Двое «клетчатых» обломов осторожно, будто величайшую драгоценность, подняли кресло со старухой. Понесли в глубь двора. Семеня мелко-мелко, в ногу: не дай бог, раструсим! Туда, к дощатому столу под навесом, где стоял гроб без крышки. Гроб-то Федор еще от ворот приметил, до сих пор гадал: кто во гробе том?
На нежную деву, спящую в ожидании Федькиного поцелуя, парень мало рассчитывал.
Акулька-дуреха, конечно же, вперед батьки в пекло сунулась. Глянула в домовину открытую — и обратно девку кинуло. Бледная разом стала: не девка, рубаха холщовая, свежестираная. Куда и загар ромский подевался!
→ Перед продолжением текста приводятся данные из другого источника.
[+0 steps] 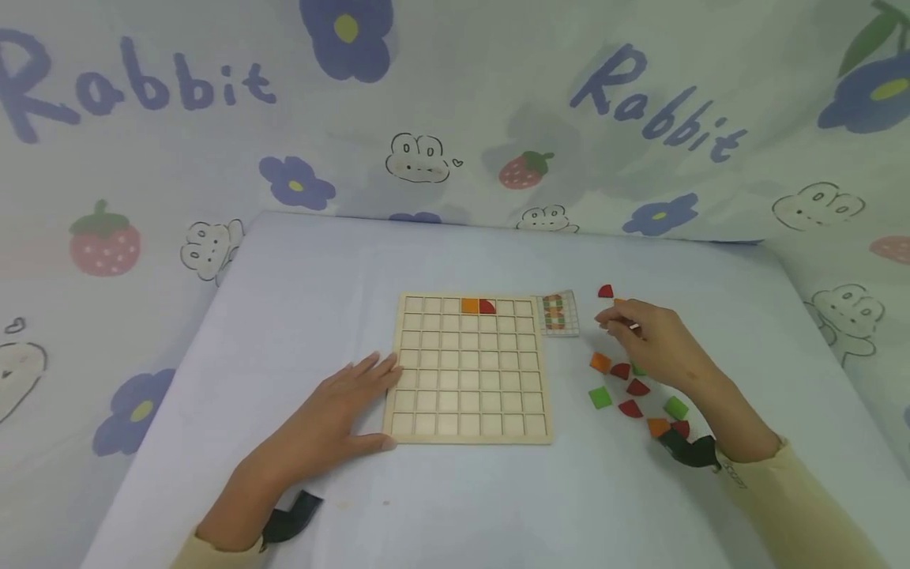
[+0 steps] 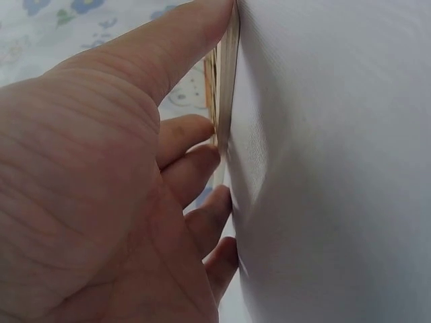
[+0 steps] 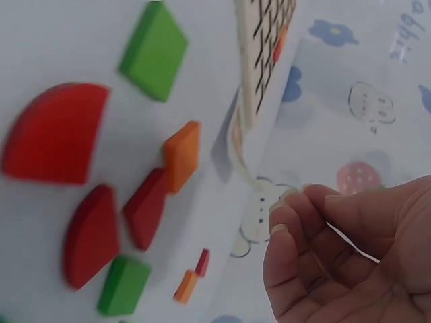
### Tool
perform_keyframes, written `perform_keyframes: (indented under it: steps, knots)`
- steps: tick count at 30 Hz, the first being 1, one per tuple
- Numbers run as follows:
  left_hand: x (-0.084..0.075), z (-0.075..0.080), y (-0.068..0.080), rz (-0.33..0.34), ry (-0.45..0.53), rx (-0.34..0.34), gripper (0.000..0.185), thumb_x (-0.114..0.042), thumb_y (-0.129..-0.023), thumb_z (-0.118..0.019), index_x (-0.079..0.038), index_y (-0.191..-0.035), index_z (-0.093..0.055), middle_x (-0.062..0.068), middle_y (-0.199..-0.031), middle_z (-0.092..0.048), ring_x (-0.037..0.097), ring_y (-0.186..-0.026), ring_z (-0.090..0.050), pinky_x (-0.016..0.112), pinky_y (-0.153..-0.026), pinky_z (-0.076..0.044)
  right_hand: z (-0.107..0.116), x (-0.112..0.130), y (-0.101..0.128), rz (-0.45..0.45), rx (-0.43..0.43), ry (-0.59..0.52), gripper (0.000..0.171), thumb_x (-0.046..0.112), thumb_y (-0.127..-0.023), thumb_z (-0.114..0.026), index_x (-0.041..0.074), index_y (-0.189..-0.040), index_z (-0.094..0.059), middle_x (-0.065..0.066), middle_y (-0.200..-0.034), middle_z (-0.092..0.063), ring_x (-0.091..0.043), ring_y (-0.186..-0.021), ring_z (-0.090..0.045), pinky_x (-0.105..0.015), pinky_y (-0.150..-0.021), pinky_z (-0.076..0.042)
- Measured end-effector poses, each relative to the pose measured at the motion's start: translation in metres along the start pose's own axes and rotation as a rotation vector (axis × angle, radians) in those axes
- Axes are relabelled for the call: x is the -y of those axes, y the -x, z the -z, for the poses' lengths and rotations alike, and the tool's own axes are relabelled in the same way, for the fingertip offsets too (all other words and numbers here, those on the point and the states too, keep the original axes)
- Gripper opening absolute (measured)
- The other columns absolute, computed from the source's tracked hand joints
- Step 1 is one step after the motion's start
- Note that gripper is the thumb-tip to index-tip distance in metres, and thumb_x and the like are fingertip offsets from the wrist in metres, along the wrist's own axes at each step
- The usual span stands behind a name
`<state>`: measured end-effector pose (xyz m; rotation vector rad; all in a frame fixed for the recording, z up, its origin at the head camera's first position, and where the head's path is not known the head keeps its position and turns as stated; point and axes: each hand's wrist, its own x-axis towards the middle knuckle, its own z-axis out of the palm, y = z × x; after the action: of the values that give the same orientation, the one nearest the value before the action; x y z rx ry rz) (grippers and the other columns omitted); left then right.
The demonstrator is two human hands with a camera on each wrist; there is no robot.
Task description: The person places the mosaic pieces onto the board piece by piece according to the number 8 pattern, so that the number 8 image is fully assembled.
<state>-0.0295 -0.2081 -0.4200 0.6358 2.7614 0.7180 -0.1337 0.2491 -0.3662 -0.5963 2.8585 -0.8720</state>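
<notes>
A wooden grid board [image 1: 469, 439] lies on the table. An orange square [image 1: 469, 306] and a red quarter-circle piece [image 1: 486, 307] sit side by side in its top row. My left hand [image 1: 341, 415] rests against the board's left edge, fingers and thumb extended. Right of the board, my right hand [image 1: 657, 344] hovers over loose pieces, fingers loosely curved and thumb near the fingertips; nothing shows between them in the right wrist view. Just beyond its fingers are a red quarter-circle [image 1: 606, 291] and a partly covered orange piece [image 3: 186, 286].
A small pattern card [image 1: 560, 314] lies by the board's upper right edge. Several red, orange and green pieces are scattered nearer me, among them a green square [image 1: 600, 397] and an orange square [image 1: 600, 363]. A printed cloth [image 1: 455, 103] hangs behind the table.
</notes>
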Motion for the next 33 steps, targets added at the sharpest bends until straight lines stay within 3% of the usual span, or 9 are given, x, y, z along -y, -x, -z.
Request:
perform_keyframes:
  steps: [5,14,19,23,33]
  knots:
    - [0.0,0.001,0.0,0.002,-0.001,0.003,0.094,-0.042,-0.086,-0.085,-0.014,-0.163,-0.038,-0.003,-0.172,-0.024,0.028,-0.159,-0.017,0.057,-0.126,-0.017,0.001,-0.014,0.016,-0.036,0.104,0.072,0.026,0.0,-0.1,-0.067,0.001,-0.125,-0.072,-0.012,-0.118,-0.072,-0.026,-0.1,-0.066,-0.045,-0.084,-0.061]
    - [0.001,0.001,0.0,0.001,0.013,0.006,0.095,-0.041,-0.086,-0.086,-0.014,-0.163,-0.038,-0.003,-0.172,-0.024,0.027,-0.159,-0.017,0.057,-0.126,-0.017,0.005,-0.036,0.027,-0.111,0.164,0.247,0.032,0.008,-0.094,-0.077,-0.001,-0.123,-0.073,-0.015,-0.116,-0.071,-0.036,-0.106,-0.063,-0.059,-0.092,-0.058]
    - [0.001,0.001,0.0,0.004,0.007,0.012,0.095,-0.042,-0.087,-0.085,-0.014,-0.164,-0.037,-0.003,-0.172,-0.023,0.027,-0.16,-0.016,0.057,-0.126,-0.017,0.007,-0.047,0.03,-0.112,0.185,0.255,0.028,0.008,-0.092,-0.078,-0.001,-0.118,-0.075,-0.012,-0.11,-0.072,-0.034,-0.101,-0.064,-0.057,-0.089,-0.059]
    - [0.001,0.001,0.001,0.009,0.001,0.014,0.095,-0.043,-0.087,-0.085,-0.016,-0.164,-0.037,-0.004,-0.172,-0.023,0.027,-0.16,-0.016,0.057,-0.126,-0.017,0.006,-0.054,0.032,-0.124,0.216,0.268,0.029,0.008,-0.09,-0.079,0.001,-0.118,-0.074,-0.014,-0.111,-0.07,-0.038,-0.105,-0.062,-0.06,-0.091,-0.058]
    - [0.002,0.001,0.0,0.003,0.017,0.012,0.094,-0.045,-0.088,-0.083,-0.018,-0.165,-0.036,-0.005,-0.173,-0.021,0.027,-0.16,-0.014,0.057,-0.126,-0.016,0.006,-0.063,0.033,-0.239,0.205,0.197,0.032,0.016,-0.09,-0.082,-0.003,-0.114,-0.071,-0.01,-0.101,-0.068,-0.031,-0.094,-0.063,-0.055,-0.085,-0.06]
Аж одежа цветастая плесенью поблекла.
Сам Федор смотреть не очень-то и хотел. Не любил он мертвяков. Так, скосил глаз с высоты своего немаленького роста, и тоже отвернулся. Чего зря пялиться? Гречанка там лежит. Та самая, что в прошлый раз их на дороге встречала. Одна загвоздка: как и узнал-то покойницу? — впору удивиться. Потому как вместо лица у гречанки сплошь клочья рваные. Вместо щек — клочья. Вместо губ — клочья. Вместо носа знатного, длинномерного — клочья. Вместо…
И глаз нету.
Совсем.
Затошнило парня. Подкатило к горлу гнилым комом; еле сдержался. На память морг мордвинский пришел. Там тоже… тоже… и князь-жандарм в цивильном, с улыбкой его неулыбчивой — тоже. Только у мордвинской покойницы, которую до поры в прикупе держали, масть бубновая на лбу обозначена была, а у гречанки нету масти.
Уверенность вошла в Федора: должна быть масть! Должна! И Тузихины страсти-мордасти, что Рашка им тогда в телеге показывала — везде у мертвяков изувеченных масти были! А вот поди ж ты…
— Ссстт… хррд-д…
"Станьте рядом," — здесь и толмач-то сплоховал, припоздал сразу разъяснить.
Задержался парень на месте; затоптался.
И вдруг из кресла ясно, отчетливо, прежним голосом:
— Только козыри. А детей… детей не надо.
Поймал Федор короткий Рашкин взгляд. Ладно. Не надо детей, значит, не надо. Здесь постоим, в сторонке.
Нам не привыкать, не гордые.
Акульку крестный-Друц подвел за руку, как маленькую. Усадил возле парня, на топчан, где девка в прошлый раз отсыпалась (кажется, целую вечность назад!).
— Сиди тут, пока все не закончится, — приказал настрого. — И с вопросами не лезь. Поняла?
Вернулся к столу погребальному. Встал плечом к плечу с Княгиней; плечи ссутулил, нахохлился — не ром, птица больная. Хищная. Мигом с обеих сторон «клетчатые» надвинулись. Кресло Тузовое напротив примостили, шляпы сбили на затылок — и сюда. Лихие ребята, этим пальца в рот не клади, отхватят по локоть!
Застыли люди почетным караулом, ждут невесть чего.
А вокруг стола старичок вприпрыжку суетится; тот, из баркаса. Ознобишин по фамилии, Петр Валерьяныч, детский доктор. Так он парню по дороге представился. Ну, почему Валерьяныч, это Федору понятно: капли есть в аптеке, для успокоения нервов, ими трагик Полицеймако перед выходом коньяк запивает. А почему Ознобишин — тоже ясно. До сих пор трусит. Хорош доктор: сам в озноб введет, сам упокоит… успокоит.